Action item:
The required output consists solely of the lines from the top of the listing through the line containing "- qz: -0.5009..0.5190", transcribed exactly.

Start of Collected material

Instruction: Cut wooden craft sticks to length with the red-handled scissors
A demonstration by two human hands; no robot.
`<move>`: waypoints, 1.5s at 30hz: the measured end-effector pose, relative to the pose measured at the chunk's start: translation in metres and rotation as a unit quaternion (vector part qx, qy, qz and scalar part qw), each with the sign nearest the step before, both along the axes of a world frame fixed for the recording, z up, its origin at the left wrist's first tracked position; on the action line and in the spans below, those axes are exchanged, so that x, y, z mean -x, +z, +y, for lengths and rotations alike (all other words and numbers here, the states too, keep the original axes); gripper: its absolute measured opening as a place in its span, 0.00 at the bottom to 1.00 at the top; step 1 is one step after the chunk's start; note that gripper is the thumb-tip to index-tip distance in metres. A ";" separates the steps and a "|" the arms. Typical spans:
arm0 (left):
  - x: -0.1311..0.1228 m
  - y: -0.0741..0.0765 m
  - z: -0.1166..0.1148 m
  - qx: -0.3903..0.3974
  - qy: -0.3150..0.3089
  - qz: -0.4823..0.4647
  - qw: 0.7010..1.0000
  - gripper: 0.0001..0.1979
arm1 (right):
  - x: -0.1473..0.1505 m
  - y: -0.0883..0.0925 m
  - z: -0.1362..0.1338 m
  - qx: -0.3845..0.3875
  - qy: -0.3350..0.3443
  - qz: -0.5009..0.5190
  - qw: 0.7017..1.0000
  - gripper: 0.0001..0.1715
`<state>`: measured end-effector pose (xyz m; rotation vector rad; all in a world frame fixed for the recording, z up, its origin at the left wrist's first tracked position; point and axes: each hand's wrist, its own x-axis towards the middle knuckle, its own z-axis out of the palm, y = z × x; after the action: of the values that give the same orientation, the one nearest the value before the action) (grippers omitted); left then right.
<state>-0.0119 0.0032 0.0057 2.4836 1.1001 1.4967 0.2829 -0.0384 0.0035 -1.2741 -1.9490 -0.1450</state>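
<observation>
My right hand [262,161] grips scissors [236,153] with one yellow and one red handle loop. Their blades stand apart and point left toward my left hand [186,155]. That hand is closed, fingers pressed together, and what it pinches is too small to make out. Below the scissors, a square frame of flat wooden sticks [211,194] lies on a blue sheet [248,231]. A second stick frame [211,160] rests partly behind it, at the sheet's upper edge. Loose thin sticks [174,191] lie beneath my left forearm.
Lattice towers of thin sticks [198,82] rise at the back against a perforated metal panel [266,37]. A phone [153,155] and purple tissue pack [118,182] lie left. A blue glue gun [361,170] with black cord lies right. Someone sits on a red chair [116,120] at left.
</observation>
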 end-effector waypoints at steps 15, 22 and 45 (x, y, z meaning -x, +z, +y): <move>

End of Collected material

Response area:
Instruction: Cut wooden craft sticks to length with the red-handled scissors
A demonstration by two human hands; no robot.
`<move>`: waypoints, 1.5s at 30hz: the measured end-effector pose, relative to the pose measured at the chunk's start: translation in metres and rotation as a unit quaternion (vector part qx, qy, qz and scalar part qw), each with the sign nearest the step before, both along the axes of a world frame fixed for the recording, z up, its origin at the left wrist's first tracked position; on the action line and in the spans below, those axes are exchanged, so that x, y, z mean -x, +z, +y, for lengths and rotations alike (all other words and numbers here, the states too, keep the original axes); gripper: its absolute measured opening as a place in its span, 0.00 at the bottom to 1.00 at the top; step 1 is one step after the chunk's start; note that gripper is the thumb-tip to index-tip distance in metres. A ";" separates the steps and a "|" the arms. Typical spans:
arm0 (left):
  - x: -0.1311..0.1228 m
  - y: -0.0741..0.0765 m
  - z: -0.1166..0.1148 m
  - qx: -0.3903..0.3974
  - qy: -0.3150..0.3089
  - qz: -0.4823..0.4647
  - qw: 0.7010..1.0000
  - gripper: 0.0001..0.1979
arm1 (right):
  - x: -0.1473..0.1505 m
  - y: -0.0883..0.0925 m
  - z: -0.1362..0.1338 m
  - qx: -0.3845..0.3875
  - qy: -0.3350..0.3443
  - qz: -0.5009..0.5190

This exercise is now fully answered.